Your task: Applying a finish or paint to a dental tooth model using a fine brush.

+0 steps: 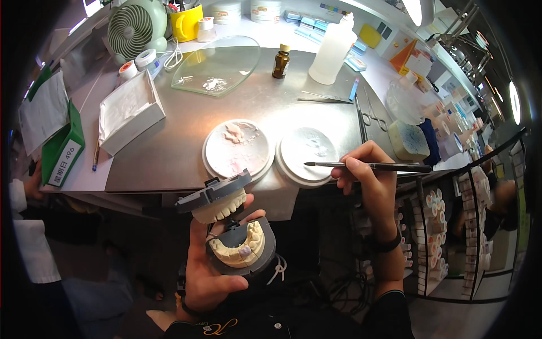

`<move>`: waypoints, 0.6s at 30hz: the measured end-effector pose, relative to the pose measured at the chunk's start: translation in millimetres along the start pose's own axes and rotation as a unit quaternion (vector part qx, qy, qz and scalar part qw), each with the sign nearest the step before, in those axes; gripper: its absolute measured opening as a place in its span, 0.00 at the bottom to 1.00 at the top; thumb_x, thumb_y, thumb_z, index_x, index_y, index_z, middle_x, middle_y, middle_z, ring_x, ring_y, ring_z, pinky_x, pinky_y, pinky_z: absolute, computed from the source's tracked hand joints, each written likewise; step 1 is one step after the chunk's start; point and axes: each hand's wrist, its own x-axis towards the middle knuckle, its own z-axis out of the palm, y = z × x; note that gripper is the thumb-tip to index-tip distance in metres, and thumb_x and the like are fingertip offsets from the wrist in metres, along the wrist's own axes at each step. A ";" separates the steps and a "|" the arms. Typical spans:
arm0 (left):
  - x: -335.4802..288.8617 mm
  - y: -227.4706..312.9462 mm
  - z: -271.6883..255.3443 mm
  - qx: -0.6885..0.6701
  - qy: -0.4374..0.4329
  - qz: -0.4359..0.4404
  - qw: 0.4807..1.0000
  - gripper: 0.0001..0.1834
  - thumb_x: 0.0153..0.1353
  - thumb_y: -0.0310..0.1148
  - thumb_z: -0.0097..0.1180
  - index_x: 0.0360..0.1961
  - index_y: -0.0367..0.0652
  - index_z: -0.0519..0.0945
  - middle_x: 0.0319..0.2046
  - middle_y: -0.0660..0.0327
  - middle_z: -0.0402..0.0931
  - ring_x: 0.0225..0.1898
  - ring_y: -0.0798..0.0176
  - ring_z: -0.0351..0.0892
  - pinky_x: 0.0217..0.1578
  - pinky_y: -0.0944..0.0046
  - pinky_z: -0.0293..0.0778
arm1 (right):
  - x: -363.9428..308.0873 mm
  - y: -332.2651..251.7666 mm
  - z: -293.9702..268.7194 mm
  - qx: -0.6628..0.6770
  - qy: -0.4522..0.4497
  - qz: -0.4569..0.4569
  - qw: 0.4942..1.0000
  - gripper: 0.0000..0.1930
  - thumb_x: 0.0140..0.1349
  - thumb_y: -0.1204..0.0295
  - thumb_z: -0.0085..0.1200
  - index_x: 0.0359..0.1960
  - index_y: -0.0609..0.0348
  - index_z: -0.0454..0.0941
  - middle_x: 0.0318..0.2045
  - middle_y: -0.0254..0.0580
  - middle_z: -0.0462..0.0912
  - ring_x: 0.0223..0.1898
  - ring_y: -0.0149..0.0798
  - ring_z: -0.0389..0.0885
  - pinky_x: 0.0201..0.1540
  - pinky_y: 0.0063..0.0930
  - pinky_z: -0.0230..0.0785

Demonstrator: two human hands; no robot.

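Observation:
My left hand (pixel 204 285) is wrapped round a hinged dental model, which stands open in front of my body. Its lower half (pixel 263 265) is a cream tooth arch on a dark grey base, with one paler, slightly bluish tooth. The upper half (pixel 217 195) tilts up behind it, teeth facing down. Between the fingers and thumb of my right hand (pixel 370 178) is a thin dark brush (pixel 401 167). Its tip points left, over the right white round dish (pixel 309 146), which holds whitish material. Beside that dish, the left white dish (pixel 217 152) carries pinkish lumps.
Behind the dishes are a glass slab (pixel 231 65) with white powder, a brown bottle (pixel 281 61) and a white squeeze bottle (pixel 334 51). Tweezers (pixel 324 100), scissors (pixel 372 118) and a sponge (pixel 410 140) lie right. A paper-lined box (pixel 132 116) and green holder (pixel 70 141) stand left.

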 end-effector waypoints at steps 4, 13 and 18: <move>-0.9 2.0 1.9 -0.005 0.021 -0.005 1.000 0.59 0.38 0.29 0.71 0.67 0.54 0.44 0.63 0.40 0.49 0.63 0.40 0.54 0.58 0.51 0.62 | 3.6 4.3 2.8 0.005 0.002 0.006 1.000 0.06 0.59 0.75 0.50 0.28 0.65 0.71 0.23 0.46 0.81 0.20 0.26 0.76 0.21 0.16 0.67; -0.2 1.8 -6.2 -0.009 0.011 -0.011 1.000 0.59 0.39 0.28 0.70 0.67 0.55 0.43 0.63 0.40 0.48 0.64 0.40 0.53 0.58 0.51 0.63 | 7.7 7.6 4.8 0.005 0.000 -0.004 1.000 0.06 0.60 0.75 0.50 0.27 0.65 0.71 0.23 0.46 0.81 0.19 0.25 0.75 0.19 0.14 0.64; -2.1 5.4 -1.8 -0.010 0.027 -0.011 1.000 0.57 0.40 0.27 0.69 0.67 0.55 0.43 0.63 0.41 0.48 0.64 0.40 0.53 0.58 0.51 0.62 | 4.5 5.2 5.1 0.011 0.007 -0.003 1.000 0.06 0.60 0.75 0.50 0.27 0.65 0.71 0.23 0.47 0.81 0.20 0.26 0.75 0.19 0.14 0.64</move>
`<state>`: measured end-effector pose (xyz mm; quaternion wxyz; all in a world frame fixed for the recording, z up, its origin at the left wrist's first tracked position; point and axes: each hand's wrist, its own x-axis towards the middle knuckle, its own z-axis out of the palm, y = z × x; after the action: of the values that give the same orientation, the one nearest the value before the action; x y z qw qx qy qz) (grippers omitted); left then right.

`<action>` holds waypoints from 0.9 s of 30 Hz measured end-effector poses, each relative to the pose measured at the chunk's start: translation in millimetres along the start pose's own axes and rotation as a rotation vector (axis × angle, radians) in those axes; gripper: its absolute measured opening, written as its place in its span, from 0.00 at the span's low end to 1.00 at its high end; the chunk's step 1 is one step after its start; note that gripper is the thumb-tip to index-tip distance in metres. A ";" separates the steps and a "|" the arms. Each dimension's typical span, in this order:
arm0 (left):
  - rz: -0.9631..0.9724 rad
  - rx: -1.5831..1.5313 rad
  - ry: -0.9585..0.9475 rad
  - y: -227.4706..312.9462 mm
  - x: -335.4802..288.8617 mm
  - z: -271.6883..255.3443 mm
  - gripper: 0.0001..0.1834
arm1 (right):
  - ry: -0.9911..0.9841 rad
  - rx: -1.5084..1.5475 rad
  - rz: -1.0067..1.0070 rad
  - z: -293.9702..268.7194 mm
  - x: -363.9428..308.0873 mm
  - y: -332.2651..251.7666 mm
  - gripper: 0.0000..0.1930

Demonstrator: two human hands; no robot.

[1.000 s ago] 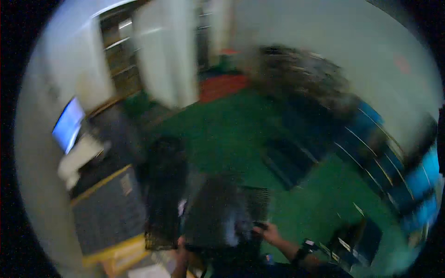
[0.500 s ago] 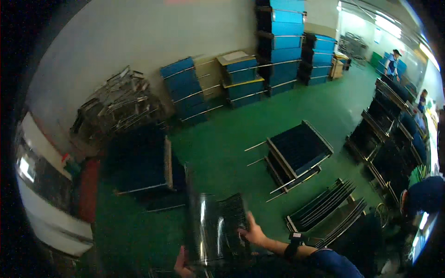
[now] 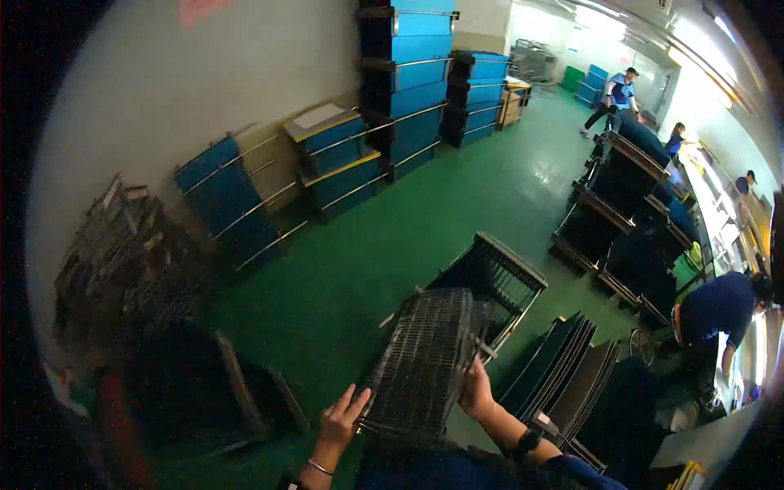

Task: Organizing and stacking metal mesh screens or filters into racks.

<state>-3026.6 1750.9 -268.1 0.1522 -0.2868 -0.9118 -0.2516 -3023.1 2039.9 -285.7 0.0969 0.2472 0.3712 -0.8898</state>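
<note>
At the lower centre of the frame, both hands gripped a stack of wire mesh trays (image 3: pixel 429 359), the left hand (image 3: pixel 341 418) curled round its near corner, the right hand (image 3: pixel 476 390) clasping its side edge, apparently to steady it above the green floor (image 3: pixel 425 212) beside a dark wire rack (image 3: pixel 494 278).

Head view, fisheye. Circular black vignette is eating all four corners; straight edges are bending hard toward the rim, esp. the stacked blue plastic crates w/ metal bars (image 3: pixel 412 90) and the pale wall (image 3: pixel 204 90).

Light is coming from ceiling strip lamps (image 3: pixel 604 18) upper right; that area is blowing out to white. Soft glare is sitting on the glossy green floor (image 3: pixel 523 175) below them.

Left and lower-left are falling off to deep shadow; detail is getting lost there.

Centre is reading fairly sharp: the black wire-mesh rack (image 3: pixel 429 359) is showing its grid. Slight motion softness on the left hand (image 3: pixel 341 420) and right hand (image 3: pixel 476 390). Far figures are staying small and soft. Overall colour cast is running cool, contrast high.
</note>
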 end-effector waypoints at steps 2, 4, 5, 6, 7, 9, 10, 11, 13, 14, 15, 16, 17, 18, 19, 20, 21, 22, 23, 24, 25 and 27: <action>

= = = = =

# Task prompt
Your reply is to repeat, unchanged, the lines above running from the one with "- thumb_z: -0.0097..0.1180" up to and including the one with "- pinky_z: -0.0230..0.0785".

# Exercise solution
  - thumb_z: -0.0097..0.1180
  - index_x: 0.0360..0.1961
  - index_y: -0.0367..0.0652
  - index_z: -0.0519..0.0945
  - middle_x: 0.0319..0.2046
  - middle_y: -0.0660..0.0327
  - middle_z: -0.0402..0.0931
  - ring_x: 0.0225..0.1898
  - ring_y: -0.0798..0.0176
  - ring_z: -0.0351..0.0892
  - pinky_x: 0.0217..0.1578
  - pinky_y: -0.0944..0.0046
  - pinky_z: -0.0293..0.0778
arm1 (right):
  - x: -363.9428..308.0873 mm
  - y: -332.2651..251.7666 mm
  - z: -293.9702..268.7194 mm
  - qx: -0.6628..0.6770
  - qy: -0.4522..0.4497
  - qz: -0.4569..0.4569
  - qw: 0.4942..1.0000
  - gripper: 0.0000..0.1930
  - thumb_x: 0.0140..0.1349
  - thumb_y: -0.1204..0.0295
  - thumb_z: -0.0085..0.1200
  - index_x: 0.0359..0.1960
  - index_y: -0.0609..0.0348
  - index_z: -0.0454..0.0941
  - middle_x: 0.0318..0.2045
  - middle_y: -0.0254..0.0580
  - middle_z: -0.0462..0.0912
  - ring_x: 0.0223..0.1898
  - ring_y: -0.0149..0.0798
  - ring_z: -0.0389..0.0885
  - pinky_x: 0.0201..0.1540
  - pinky_y: 0.0063..0.0930
  - pinky_z: -0.0230..0.0785

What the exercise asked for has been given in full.